ALEJANDRA C. SCHOIJET; GUILLERMO D. ALONSO; TAMARA STERNLIEB; SALOME VILCHEZ LARREA; PATRICIO GENTA

Santa Fe

Congreso; XXVIII Reunión Anual de la Sociedad Argentina de Protozoología y Enfermedades Parasitarias.; 2016

Cyclic adenosine monophosphate (cAMP) is a key second messenger in several metabolic pathways. In Trypanosoma cruzi it was found to participate in proliferation, differentiation and osmoregulation. Here we explore the role of cAMP in the response to oxidative stress in T. cruzi epimastigotes and trypomastigotes.
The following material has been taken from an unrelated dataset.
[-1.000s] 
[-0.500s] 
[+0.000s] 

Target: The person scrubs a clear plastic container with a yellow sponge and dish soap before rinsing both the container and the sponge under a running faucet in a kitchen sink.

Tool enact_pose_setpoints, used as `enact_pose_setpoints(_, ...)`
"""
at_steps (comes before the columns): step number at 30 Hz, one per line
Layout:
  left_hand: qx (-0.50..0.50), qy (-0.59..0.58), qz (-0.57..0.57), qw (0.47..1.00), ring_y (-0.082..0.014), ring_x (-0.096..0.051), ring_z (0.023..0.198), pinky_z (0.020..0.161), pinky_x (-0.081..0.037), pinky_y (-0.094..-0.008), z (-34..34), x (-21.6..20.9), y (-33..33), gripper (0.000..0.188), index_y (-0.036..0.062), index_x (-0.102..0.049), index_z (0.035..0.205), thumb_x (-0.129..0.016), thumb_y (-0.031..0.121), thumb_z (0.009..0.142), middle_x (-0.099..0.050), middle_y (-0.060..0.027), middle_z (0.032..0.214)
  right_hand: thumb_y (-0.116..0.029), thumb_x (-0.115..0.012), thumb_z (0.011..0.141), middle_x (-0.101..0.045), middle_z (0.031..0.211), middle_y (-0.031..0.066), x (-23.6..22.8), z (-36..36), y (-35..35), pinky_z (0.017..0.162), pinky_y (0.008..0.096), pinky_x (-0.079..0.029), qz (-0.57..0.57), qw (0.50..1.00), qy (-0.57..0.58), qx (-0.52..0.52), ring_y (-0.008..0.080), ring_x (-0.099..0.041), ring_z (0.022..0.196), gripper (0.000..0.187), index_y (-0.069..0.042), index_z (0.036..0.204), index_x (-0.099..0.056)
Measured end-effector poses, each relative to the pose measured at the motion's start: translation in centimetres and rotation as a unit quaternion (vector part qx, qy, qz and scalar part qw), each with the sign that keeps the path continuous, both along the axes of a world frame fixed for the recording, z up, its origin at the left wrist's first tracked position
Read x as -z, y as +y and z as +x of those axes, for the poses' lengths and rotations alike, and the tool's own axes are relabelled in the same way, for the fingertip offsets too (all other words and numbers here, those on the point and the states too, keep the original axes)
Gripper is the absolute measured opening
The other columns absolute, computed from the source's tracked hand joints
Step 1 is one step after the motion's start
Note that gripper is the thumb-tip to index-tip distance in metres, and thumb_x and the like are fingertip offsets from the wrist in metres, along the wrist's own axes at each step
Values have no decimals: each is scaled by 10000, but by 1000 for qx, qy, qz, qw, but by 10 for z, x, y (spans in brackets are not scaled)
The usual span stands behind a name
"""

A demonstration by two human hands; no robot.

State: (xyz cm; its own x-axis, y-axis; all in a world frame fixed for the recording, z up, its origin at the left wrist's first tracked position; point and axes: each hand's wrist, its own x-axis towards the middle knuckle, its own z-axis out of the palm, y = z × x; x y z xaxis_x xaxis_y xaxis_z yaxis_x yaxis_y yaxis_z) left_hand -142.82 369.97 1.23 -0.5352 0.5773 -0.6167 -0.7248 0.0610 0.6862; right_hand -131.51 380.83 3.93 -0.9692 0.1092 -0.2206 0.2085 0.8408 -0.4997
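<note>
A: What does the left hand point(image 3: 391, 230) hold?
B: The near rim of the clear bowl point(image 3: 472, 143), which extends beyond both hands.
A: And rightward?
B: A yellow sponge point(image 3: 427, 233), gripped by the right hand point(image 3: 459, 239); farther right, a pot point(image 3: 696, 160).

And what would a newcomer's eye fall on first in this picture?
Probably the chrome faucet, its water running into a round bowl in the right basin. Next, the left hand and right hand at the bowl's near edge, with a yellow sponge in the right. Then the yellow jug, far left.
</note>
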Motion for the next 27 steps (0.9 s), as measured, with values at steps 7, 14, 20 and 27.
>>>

To determine the role of cAMP in oxidative stress responses, we first set up the conditions for a proliferation measurement method using tritiated thymidine, based on the incorporation of the radioactive nucleotide during DNA replication. Through this technique, we established an optimal work concentration of hydrogen peroxide of 150 μM, which presents a moderate effect on proliferation, allowing the recovery of the parasites? normal growth after 24h. Our results suggest a possible protective role of cAMP over the hydrogen peroxide stressed cells, through the use of cAMP analogs (pCPT-AMPc and 8-Bromoadenosine 3′,5′-cyclic monophosphate). We also generated transgenic parasite lines that overexpress different phosphodiesterases and assessed their involvement in these responses. In addition, we evaluated these treatments on tripomastigotes through their viability and infectivity. Parasites expressing bacterial β-galactosidase allowed us to compare infection levels in Vero cells after 48 h, using trypomastigotes that were treated with H2O2, with or without pCPT-cAMP. Our results show that cAMP increases the number of amastigotes produced during infection for parasites under no stress or treated with low doses of H2O2. To establish if cAMP enhanced infectivity or survival under oxidative stress we used fluorescent vital staining with resazurine dye and the stable tetrazolium salt (WST-1) colorimetric indicator. Taken together, our results unveil an unknown role for cAMP as a protective regulator against oxidative stress in T. cruzi and point to identify potential components of these signaling pathways.